Because the way I remember it, technical people hated it with a passion, from its design to its implementation.

In fact, the most popular JS projects have always been to avoid writing ES5, its DOM API, or depending of one of its implementation:

- scriptaculous: we hate even the basic types, so we monkey patch our own code into it.

- jquery: don't use any of the language paradigms and use ones from Lisp and Haskell. Avoid "this". Don't touch the DOM. In fact, don't code, just make a few calls and pass parameters. And we rewrite the whole damn browser API to avoid incompatibilities.

- GWT: write JS from Java.

- underscore and co: let's rewrite typeof, the equality sign and array manipulation methods. And provide an stdib for god sake.

- coffeescript: we like Python and ruby but must do JS.

- React: HTML in JS now please.

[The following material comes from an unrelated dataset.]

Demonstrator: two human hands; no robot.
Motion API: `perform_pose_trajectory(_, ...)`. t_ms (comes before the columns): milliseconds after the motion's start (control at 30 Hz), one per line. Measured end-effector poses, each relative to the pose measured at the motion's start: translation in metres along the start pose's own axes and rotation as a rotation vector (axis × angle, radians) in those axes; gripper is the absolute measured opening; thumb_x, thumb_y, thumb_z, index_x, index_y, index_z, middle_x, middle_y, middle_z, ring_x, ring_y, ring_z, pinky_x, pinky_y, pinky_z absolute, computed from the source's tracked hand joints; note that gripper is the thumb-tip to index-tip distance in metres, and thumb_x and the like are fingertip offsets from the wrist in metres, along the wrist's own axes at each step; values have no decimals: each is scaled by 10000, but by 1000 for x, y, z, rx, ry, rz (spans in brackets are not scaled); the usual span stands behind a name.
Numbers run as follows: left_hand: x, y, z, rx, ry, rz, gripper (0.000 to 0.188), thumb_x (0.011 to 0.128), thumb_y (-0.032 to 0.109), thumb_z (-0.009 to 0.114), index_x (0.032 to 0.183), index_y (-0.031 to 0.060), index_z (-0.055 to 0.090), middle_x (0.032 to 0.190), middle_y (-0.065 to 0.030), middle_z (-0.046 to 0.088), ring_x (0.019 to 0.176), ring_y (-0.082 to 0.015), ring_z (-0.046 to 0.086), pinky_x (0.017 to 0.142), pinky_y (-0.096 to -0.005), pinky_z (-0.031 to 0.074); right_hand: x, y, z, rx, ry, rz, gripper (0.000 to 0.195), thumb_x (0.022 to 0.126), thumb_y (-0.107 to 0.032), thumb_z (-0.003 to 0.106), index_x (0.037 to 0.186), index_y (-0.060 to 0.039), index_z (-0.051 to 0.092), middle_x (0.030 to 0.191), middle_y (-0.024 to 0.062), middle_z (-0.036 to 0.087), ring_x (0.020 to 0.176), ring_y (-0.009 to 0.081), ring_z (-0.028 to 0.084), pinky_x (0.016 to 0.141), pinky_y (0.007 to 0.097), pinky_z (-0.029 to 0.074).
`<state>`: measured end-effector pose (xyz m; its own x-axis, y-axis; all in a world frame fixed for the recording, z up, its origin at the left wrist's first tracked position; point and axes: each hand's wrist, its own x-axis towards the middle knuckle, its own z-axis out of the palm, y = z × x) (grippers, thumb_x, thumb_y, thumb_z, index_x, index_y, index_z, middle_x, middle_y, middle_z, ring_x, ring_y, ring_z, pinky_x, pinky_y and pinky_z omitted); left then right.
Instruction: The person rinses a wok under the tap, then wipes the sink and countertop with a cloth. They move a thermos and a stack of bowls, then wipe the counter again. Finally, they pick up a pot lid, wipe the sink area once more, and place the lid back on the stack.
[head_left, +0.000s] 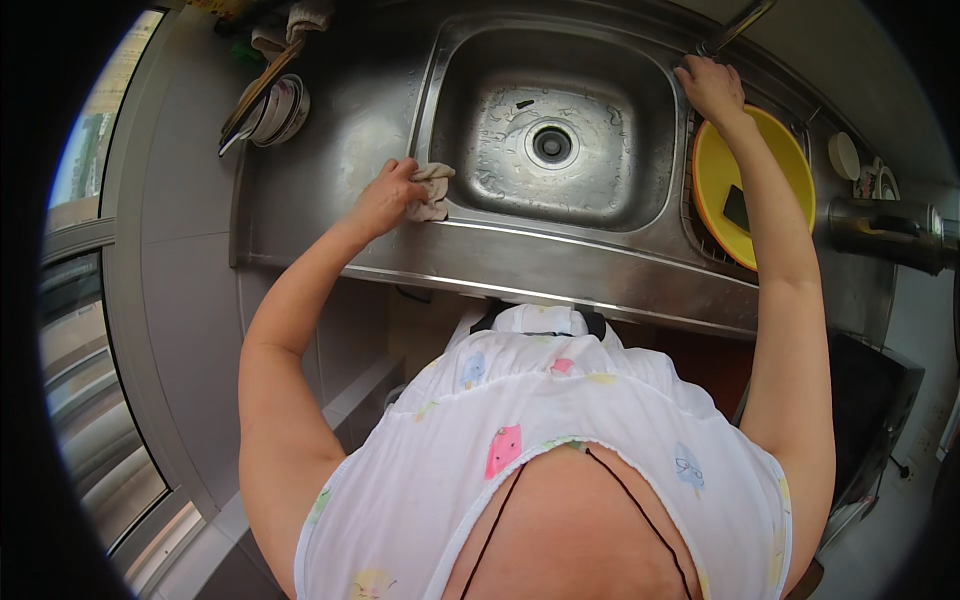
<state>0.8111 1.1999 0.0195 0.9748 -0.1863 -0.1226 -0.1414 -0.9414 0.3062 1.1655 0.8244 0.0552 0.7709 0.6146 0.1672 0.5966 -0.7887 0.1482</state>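
My left hand (386, 196) grips a crumpled beige cloth (430, 193) at the near left corner of the sink's rim. The stainless steel sink (510, 180) has water drops on its floor and a round drain strainer (552, 143) in the middle. A small dark scrap (525, 104) lies up and left of the drain. At the far right corner, my right hand (712, 88) is by the base of the metal faucet (735, 28). Its fingers point away from me, and their tips are partly hidden, so whether they hold anything is unclear.
Under my right forearm sits a yellow basin (776, 161) with a dark flat object (736, 208) in it. Stacked bowls (285, 111) stand at the left with chopsticks (262, 90) across them. A metal kettle (885, 229) and a small white bowl (844, 156) are at the right.
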Motion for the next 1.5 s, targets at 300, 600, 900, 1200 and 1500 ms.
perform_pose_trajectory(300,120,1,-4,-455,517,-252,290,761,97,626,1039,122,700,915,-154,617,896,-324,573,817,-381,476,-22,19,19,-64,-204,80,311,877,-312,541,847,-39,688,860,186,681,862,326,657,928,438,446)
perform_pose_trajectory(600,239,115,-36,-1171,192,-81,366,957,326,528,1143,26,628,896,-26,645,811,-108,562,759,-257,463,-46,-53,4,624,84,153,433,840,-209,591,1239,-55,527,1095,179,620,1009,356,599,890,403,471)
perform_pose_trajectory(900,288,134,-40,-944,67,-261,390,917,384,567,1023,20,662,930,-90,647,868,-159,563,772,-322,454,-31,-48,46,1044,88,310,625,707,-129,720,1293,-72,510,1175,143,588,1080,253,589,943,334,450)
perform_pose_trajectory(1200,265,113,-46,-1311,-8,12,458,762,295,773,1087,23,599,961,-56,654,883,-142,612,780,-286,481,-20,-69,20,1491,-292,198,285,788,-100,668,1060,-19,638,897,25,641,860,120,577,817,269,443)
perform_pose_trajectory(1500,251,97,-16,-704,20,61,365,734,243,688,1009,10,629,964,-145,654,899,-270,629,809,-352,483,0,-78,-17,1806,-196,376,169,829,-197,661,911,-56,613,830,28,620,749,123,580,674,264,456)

And magic DOM. Oh, and prototyping is horrible, lets use classes. And we strongly advice immutability, but do what you please...

- webpack and babel: ES6 and 7 are not here yet, but ES5 is so bad we will setup an entire ecosystem dedicated to make believe they are. Also pretend import works like in other languages.

- typescript: ok, we were wrong, ES7 is not enough. Not nearly enough. Please make intellisense works.

Now, in 2020, JS is finally not so horrible to work with. You can use map(), () => and "..." and fake namespaces. Which is amazing to access the crazy cool plateforms that the modern browsers and the web are.

So I guess, in a way, this quote from the AOL guy was true.

5 comments

JavaScript has a very high learning curve. But it becomes great once you are fluent. When manipulating the DOM it kinda sucks that you can't just monkey-path attributes, you have to use el.setAttribute. The DOM is also very slow. But the DOM do a lot of work - ever tried to make your own UI framework from scratch only using low level GUI calls? z-index, styling with CSS, screen-reader support, etc.
> The DOM is also very slow.

https://news.ycombinator.com/item?id=22391509

> I still have people argue with me that the DOM is slow even though all the evidence and browser vendors claim updates to the DOM is simply switching a bit in memory. In other words many web developers have utterly no idea how their platform works.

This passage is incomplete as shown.